§ **HOW TO COMPLETE THIS TASK**
Return only those lines of the listing that hold the word "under".

* * * *

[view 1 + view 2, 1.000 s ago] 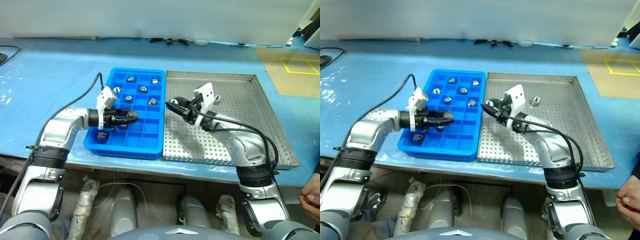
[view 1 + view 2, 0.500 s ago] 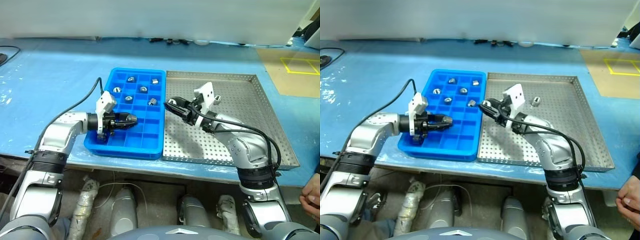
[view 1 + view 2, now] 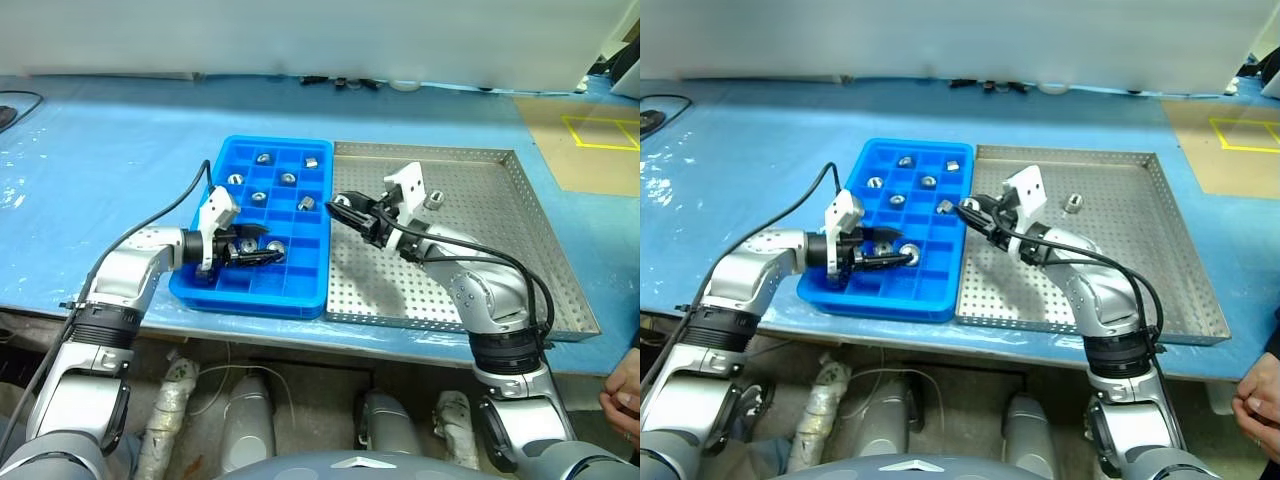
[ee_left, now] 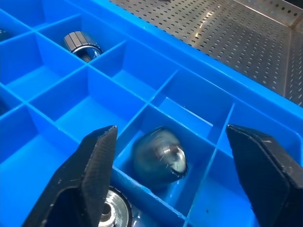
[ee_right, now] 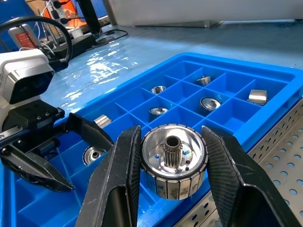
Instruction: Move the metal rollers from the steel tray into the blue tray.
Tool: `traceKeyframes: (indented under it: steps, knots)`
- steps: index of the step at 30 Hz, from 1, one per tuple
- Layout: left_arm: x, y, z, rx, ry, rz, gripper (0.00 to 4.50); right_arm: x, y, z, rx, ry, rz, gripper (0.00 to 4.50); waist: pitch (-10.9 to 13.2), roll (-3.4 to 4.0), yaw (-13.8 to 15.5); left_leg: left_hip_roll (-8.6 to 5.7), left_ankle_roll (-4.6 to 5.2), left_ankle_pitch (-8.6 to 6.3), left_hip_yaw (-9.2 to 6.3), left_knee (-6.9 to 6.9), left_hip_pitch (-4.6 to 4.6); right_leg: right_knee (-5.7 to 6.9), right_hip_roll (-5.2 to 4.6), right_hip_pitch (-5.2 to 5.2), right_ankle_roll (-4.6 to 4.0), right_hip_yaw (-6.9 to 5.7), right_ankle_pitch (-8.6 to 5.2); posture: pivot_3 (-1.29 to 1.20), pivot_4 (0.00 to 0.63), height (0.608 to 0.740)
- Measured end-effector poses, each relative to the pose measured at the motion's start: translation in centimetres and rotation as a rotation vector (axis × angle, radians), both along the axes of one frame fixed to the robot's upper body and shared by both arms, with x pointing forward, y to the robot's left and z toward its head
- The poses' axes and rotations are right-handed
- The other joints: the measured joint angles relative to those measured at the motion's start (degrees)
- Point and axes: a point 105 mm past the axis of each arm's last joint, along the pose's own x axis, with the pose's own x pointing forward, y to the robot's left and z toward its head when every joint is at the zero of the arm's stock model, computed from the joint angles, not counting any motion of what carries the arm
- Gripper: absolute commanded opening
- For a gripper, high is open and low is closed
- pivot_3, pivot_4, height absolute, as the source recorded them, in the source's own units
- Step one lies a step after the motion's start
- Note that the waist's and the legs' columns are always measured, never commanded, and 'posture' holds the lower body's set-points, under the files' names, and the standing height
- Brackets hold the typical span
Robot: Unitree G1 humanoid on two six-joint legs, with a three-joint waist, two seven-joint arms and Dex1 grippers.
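Left gripper: fingers spread wide, released, low over the near rows of the blue tray.
Dropped roller: lies blurred in a compartment between the spread fingers, touching neither.
Neighbouring roller: in the next compartment, partly behind one left finger.
Right gripper: clenched on a metal roller, hollow centre facing the wrist camera, held above the tray's right rim.
Blue tray: on the blue table, left of and touching the steel tray.
Rollers in tray: several scattered through the far compartments, one per cell.
Steel tray: right of the blue tray, perforated floor mostly bare.
Remaining roller: stands on the far part of the steel floor, just right of the right wrist camera.
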Motion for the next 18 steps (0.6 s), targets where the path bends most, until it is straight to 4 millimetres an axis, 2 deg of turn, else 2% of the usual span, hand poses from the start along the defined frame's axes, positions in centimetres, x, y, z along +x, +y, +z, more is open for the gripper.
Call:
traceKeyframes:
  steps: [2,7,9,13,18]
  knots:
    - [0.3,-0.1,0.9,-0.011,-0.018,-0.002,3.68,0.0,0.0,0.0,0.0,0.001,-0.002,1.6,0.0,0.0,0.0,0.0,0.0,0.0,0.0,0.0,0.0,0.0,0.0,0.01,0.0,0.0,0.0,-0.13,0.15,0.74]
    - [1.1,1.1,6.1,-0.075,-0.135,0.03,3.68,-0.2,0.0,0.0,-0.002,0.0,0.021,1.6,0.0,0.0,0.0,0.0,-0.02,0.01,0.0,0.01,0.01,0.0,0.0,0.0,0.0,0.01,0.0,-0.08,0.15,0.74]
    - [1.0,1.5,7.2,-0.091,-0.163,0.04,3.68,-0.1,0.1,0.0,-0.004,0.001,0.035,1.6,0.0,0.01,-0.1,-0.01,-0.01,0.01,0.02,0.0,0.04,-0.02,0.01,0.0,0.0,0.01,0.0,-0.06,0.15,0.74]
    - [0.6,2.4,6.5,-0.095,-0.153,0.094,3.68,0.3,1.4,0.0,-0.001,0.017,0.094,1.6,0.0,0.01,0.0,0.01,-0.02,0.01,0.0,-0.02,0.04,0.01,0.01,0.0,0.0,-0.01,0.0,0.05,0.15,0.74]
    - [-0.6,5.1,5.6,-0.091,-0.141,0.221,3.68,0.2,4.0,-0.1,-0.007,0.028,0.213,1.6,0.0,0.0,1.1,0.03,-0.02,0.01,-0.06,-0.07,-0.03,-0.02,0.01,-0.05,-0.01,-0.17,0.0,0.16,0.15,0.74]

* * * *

§ **RESULT**
Tool: `traceKeyframes: (indented under it: steps, knots)`
- Note that the waist's and the legs' columns are always measured, never commanded, and 'posture' holds the lower body's set-points, under the files' names, and the standing height

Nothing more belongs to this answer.